Re: PHP code only allowed in XHTML 5?

On Wed, Jul 22, 2009 at 12:42 PM, Leif Halvard Silli wrote:
> Thomas Broyer On 09-07-22 12.03:
>
>> On Wed, Jul 22, 2009 at 11:30 AM, Leif Halvard Silli wrote:
>>>
>>> Do we want the anomaly that <?php ... ?> is valid XHTML 5, but invalid
>>> HTML 5?
>>
>> Yes, just like:
>>  - <feed xmlns="http://www.w3.org/2005/Atom">
>>  - xmlns:foo="http://example.net"
>>  - <foo:bar />
>>  - <p />
>
> I thought HTML 5 was about "HTML, in his own right" ... Those are all
> specific XHTML syntax examples

Given that HTML5's text/html serialization isn't SGML (because you can
count on the fingers of one hand the number of UAs having ever parsed
HTML as SGML), and that most text/html UAs parse <?php ?> as a "bogus
comment", why wouldn't it be different?

> (although many of us want xmlns="" to be
> valid in HTML 5 as well).

It is (§3.3.3 "Global attributes"):
"""In HTML documents, elements in the HTML namespace may have an xmlns
attribute specified, if, and only if, it has the exact value
"http://www.w3.org/1999/xhtml". This does not apply to XML documents.

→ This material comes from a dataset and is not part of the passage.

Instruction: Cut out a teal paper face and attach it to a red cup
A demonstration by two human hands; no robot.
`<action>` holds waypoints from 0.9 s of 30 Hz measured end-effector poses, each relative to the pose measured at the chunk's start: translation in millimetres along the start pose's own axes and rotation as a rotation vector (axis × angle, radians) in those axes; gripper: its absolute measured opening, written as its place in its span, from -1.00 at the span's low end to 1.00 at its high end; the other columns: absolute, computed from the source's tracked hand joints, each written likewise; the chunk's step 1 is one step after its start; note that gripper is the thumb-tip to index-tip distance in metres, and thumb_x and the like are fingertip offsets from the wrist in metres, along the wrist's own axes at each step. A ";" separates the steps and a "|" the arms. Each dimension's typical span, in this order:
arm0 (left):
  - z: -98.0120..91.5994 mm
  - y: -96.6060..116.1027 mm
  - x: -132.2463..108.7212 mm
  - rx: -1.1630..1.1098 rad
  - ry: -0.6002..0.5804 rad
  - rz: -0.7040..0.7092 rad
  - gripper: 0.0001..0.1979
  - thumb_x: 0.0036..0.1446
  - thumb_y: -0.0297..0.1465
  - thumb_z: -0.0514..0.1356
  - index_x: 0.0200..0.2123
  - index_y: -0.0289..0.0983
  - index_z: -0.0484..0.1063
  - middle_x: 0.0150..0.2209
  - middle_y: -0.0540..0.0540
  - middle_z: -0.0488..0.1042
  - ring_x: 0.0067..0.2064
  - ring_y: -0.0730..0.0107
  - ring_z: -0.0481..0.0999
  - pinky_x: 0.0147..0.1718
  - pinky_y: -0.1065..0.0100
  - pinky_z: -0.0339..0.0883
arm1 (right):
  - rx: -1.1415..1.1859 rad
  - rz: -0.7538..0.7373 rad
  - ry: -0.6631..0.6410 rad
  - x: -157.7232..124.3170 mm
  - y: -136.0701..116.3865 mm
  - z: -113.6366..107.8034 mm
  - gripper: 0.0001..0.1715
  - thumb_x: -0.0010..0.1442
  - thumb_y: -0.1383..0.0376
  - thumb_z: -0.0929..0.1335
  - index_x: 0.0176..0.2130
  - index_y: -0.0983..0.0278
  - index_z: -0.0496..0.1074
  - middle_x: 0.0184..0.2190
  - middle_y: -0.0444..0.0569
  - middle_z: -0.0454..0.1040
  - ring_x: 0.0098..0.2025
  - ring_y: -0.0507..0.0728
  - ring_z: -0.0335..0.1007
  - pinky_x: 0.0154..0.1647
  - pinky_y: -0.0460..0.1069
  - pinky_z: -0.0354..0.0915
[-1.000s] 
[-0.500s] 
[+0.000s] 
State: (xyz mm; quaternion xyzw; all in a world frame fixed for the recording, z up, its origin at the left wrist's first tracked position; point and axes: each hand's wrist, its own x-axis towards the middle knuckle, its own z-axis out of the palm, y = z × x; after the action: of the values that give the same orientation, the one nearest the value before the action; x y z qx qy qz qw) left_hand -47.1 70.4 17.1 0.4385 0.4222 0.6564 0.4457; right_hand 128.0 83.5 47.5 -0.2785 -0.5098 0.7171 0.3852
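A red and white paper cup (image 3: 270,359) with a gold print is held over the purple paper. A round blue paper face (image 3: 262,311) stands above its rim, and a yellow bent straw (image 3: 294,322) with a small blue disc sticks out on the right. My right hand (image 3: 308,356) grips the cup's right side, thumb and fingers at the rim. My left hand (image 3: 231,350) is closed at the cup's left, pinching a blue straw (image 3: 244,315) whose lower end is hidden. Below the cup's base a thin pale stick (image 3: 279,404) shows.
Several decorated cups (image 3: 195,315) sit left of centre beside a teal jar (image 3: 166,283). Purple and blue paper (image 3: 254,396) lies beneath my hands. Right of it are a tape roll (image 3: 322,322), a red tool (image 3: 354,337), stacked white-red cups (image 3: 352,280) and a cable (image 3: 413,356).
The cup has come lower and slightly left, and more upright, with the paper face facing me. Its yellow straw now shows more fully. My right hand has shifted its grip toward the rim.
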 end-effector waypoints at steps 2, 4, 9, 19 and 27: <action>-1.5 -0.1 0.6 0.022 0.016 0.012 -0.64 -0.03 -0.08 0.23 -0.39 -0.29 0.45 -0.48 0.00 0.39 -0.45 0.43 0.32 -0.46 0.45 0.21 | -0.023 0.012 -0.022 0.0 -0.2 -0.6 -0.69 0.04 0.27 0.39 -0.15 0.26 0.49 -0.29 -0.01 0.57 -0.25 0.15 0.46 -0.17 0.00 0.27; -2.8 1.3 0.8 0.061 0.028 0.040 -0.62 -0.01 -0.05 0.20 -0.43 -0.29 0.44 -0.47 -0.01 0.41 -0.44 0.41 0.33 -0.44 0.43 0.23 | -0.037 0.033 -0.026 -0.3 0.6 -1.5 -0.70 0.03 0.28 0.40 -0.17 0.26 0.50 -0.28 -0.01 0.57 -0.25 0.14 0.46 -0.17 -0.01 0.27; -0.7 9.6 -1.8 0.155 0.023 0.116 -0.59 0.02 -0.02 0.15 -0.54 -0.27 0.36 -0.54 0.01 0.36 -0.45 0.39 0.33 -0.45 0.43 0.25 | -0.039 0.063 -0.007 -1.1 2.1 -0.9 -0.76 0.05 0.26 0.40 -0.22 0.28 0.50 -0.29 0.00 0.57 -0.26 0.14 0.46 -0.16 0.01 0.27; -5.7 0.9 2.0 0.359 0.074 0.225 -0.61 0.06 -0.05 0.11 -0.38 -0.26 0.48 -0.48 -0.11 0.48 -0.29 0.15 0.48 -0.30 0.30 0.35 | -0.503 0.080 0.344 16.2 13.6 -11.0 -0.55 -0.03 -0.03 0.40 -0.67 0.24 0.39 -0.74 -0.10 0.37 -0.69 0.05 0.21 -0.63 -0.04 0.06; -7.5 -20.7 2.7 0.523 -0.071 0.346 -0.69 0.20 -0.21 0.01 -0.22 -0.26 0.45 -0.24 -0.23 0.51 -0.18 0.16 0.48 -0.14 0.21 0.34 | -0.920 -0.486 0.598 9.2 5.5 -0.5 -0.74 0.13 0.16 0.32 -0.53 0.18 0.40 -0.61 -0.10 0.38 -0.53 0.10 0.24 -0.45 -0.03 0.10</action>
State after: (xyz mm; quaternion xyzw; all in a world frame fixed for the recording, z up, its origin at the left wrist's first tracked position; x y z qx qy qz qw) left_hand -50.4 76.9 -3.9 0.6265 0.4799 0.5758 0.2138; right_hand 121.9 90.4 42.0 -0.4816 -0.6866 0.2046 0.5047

Note: In HTML, the xmlns attribute has absolutely no effect. It is
basically a talisman. It is allowed merely to make migration to and
from XHTML mildly easier. When parsed by an HTML parser, the attribute
ends up in no namespace, not the "http://www.w3.org/2000/xmlns/"
namespace like namespace declaration attributes in XML do."""

(unless you were talking about an xmlns attribute with an empty value)

> What a strange message to send to PHP users, that they should use XHTML5.
> ;-)

Absolutely not: that they should not use a validator before PHP
processing, or if they do, understand the error/warning ("parse
error") about <?php being a "bogus comment" (html5.validator.nu says
that you tried to use an XML PI in an HTML document; however it is
phrased, it means the same: "<?php" isn't HTML).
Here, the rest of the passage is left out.